**EXERCISE INSTRUCTIONS:** What lines of the data hold the string "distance"? Copy them all.
——————————
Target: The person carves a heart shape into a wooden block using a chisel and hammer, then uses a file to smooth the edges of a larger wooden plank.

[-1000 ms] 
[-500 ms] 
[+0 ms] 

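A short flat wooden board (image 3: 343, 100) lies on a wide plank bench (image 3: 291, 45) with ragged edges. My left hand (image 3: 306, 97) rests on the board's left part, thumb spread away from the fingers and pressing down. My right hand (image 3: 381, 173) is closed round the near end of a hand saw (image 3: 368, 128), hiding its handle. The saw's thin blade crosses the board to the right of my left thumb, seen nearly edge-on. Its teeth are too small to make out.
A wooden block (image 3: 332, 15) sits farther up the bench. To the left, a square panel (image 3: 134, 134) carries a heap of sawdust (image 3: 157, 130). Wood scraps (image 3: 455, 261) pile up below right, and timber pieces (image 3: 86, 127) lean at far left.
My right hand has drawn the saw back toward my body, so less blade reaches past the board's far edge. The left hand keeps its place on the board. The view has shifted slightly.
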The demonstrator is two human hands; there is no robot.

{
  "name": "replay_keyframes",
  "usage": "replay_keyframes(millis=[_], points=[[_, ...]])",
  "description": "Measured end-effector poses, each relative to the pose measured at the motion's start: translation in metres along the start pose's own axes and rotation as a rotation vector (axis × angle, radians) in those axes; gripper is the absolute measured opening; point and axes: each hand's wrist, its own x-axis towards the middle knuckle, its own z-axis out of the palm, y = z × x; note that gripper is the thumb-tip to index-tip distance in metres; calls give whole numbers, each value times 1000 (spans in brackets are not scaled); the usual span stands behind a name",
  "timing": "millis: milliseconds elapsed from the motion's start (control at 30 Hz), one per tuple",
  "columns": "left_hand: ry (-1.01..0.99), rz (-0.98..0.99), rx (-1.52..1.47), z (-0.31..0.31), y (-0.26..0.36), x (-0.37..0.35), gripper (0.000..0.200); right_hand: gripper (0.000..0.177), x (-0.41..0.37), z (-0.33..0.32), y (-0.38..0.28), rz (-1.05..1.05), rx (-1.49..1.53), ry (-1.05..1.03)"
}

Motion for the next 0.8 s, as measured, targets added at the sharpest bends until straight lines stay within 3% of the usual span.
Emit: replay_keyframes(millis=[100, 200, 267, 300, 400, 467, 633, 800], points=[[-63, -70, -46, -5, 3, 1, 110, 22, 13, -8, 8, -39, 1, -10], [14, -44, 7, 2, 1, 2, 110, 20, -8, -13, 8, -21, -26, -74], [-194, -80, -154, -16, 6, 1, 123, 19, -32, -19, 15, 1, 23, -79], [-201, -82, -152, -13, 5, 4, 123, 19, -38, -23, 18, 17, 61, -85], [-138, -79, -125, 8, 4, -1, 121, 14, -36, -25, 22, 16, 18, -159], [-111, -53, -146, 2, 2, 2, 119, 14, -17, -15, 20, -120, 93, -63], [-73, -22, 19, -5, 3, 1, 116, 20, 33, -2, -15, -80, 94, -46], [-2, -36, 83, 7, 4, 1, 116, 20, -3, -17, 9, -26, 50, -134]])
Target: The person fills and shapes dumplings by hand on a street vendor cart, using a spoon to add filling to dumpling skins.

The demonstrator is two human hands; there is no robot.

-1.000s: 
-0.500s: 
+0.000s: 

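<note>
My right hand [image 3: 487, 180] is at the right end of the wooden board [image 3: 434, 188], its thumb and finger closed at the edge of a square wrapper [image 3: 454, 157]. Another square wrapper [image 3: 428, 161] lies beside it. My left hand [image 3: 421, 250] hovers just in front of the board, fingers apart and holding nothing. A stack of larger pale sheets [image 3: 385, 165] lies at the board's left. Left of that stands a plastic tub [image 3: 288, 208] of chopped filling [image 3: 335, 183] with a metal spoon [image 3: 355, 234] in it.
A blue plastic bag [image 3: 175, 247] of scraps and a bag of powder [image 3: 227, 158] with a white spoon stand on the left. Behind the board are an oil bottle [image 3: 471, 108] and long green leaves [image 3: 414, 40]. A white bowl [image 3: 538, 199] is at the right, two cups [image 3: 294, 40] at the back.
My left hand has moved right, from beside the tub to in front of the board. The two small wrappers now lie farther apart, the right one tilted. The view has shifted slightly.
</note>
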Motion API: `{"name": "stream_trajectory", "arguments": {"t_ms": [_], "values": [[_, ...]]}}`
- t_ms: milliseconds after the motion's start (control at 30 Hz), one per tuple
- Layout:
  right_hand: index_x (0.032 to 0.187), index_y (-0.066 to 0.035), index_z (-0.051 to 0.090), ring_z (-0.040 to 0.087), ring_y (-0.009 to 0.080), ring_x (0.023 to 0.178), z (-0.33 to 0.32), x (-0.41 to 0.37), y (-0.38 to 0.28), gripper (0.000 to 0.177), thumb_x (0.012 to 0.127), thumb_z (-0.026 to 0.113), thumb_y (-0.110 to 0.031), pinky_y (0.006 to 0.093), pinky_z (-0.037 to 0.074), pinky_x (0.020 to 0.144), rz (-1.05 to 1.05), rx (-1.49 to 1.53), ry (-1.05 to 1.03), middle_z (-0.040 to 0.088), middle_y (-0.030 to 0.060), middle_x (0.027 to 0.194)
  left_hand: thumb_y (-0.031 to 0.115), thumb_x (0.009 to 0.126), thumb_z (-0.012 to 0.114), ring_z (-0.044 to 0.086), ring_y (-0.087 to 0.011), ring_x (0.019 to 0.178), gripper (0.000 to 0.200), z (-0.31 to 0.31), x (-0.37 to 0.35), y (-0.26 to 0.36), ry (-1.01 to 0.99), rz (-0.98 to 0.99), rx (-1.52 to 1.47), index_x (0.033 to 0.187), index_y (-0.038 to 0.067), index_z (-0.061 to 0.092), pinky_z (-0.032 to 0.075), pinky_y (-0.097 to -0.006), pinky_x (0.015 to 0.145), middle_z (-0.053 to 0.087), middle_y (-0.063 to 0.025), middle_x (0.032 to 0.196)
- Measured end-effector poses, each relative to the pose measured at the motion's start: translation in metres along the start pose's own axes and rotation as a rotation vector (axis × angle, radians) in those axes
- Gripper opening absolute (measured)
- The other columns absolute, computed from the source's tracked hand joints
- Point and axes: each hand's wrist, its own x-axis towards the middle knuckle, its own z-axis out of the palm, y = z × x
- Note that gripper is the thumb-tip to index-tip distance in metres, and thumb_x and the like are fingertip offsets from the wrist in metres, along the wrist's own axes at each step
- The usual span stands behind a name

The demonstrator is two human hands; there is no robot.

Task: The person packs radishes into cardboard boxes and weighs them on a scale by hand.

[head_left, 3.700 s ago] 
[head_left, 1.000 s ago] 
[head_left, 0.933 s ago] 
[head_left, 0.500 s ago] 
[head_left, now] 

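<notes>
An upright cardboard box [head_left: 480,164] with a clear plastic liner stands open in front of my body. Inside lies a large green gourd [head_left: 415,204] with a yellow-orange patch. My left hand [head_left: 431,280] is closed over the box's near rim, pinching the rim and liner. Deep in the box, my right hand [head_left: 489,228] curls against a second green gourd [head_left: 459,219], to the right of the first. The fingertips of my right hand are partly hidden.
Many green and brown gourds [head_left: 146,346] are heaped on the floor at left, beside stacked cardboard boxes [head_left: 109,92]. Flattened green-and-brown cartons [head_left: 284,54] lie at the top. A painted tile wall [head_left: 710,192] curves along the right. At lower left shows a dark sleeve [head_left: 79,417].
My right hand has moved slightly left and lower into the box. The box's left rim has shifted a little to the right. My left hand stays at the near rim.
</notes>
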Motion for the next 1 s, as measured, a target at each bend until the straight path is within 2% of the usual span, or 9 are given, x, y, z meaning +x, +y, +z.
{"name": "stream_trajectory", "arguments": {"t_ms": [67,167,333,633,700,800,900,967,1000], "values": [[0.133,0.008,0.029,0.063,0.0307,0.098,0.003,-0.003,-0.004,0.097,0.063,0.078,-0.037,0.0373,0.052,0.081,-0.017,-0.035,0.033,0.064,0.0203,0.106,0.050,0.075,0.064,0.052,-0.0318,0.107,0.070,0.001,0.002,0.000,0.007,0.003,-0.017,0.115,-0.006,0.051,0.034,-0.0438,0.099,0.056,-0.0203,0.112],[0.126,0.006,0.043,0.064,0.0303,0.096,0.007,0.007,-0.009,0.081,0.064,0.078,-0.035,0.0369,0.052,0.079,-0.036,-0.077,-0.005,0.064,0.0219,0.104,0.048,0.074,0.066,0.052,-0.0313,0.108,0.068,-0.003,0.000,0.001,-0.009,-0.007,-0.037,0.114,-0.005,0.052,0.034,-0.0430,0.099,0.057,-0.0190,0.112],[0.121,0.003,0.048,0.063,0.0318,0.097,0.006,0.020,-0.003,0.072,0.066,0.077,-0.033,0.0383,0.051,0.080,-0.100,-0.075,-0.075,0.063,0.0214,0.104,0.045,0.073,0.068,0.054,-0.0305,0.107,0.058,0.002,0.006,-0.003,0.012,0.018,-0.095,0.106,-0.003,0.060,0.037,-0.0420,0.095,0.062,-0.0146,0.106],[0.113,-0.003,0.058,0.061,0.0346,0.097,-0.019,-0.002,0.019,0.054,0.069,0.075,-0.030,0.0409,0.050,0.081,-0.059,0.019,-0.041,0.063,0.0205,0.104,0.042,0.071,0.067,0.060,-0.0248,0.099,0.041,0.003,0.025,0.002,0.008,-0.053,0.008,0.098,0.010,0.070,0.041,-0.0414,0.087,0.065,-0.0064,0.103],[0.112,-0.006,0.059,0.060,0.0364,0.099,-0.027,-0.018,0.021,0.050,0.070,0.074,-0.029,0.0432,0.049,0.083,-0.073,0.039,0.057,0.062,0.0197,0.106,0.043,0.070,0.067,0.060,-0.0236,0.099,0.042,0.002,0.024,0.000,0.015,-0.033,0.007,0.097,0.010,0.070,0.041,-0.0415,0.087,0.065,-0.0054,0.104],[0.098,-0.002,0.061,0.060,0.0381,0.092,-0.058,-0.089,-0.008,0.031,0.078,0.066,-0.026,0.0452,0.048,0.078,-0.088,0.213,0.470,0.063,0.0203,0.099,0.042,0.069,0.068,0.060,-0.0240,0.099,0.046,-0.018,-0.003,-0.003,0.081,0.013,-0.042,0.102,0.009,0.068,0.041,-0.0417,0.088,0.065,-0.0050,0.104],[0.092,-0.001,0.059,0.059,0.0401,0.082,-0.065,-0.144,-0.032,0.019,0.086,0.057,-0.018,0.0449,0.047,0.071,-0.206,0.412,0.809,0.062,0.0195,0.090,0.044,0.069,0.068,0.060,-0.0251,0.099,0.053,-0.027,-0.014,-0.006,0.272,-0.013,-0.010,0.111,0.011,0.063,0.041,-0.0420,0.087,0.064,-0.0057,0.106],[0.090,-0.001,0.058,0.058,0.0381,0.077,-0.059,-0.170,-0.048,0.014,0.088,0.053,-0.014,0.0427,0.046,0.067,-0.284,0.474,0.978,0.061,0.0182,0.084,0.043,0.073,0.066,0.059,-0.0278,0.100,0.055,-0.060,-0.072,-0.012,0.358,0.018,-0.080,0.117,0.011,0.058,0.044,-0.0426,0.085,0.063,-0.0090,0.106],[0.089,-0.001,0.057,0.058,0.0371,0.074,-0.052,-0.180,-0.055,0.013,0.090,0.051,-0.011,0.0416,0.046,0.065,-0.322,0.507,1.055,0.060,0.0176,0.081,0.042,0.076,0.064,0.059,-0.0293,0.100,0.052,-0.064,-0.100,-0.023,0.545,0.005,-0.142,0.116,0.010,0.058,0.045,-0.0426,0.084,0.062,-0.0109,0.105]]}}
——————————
**YOUR SOLUTION:**
  "description": "Measured end-effector poses, each relative to the pose measured at the motion's start: translation in metres along the start pose's own axes and rotation as a rotation vector (axis × angle, radians) in those axes; gripper is the absolute measured opening; point and axes: each hand's wrist, its own x-axis towards the middle knuckle, its own z-axis out of the palm, y = z × x; note that gripper is the thumb-tip to index-tip distance in metres; calls give whole numbers, each value times 1000 (spans in brackets are not scaled); the usual span stands behind a name",
- Note that gripper is the thumb-tip to index-tip distance in metres, and thumb_x and the like are fingertip offsets from the wrist in metres, along the wrist's own axes at each step

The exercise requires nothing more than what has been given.